In fact, if you have education and perhaps some experience—along with intangibles such as drive, determination, flexibility and the mindset to work wherever the job might lead—you could be in store for a rewarding, long-lasting career. With Baby Boomers at or near retirement age, and numerous companies reporting that they intend to add to their work forces, the rubber industry continues to need workers.
So what's the problem?
In order to attract those qualified candidates, the industry must overcome an image problem, say experts, in which a job in rubber is viewed as less "fun" or "sexy" as in other competing sectors. Companies must invest in nurturing and educating young talent, those experts say, and take whatever steps necessary to erase the stigma and transform the industry's reputation.

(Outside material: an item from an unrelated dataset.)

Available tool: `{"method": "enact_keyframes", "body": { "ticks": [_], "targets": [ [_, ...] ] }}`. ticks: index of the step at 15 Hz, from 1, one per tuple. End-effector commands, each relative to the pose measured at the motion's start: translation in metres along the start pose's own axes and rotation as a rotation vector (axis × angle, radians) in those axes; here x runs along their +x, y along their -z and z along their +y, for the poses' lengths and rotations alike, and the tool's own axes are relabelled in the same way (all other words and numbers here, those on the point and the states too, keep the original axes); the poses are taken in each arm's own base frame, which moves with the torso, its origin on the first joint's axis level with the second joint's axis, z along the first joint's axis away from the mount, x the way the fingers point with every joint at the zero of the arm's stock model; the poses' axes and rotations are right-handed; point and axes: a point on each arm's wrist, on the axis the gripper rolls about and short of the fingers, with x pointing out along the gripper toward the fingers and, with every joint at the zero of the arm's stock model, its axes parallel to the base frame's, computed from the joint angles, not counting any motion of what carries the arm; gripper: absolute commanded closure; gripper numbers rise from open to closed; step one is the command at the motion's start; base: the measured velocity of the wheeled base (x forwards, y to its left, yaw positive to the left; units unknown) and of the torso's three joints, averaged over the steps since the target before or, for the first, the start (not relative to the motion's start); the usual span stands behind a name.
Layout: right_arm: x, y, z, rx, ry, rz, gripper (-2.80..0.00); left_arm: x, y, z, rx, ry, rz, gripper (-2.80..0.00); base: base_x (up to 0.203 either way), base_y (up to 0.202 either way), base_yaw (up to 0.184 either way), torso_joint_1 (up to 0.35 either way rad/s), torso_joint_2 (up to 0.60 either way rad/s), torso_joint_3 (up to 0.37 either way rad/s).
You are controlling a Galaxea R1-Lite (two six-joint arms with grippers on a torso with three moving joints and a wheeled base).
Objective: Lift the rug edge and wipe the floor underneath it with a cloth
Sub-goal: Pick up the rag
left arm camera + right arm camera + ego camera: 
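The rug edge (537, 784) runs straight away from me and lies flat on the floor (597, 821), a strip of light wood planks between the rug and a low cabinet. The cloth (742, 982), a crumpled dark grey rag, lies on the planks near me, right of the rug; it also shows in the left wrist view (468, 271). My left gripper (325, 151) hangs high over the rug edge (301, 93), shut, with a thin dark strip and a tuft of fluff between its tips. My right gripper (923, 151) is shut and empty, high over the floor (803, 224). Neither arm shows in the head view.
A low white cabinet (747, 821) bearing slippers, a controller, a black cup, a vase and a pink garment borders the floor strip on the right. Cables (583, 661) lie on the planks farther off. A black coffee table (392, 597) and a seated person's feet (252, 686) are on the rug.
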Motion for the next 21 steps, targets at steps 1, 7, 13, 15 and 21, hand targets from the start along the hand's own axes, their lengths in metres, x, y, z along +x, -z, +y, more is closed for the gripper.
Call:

Perhaps an influx of new talent will start that process.
Industry insiders say that today's job market in the rubber industry is as wide open for prospective job candidates—and as competitive for high quality talent—as it has ever been. A study presented at last fall's ACS Rubber Division's International Elastomer Conference forecasts that employment in the rubber manufacturing industry—not counting tire, tire accessories, rubberized fabric, hose and belt manufacturers—will top 60,000 this year, a slight increase from 2013. And the average salary will increase to $45,000, according to the same material.
For those with some type of engineering background, there is work available in nearly any discipline and most any geographic region you desire.
"The labor force of experienced engineers, especially with some knowledge and training in the rubber industry, is a very competitive group of people," said Lindy Bryant, corporate recruiter for Gates Corp., a global manufacturer of rubber transmission belts and fluid power products. "They simply don't (train) enough engineers to fill all the slots. That's the bottom line."
For those with less education and/or experience, there are plenty of jobs available as well, especially in the industrial distribution sector. Employers are looking to fill slots in inside or outside sales, marketing, accounting, customer service and warehousing, among others.
"Individuals who have an aptitude for technology, a desire to solve problems and enjoy working with others are needed," said Mary Jawgiel, program director for Industrial Careers Pathway, a multifaceted North American work force initiative supported by an alliance of four industrial distribution associations. "Employers are looking for those who are anxious to learn and curious about the industry to fill the need. There does not seem to be an abundance of qualified candidates for any position."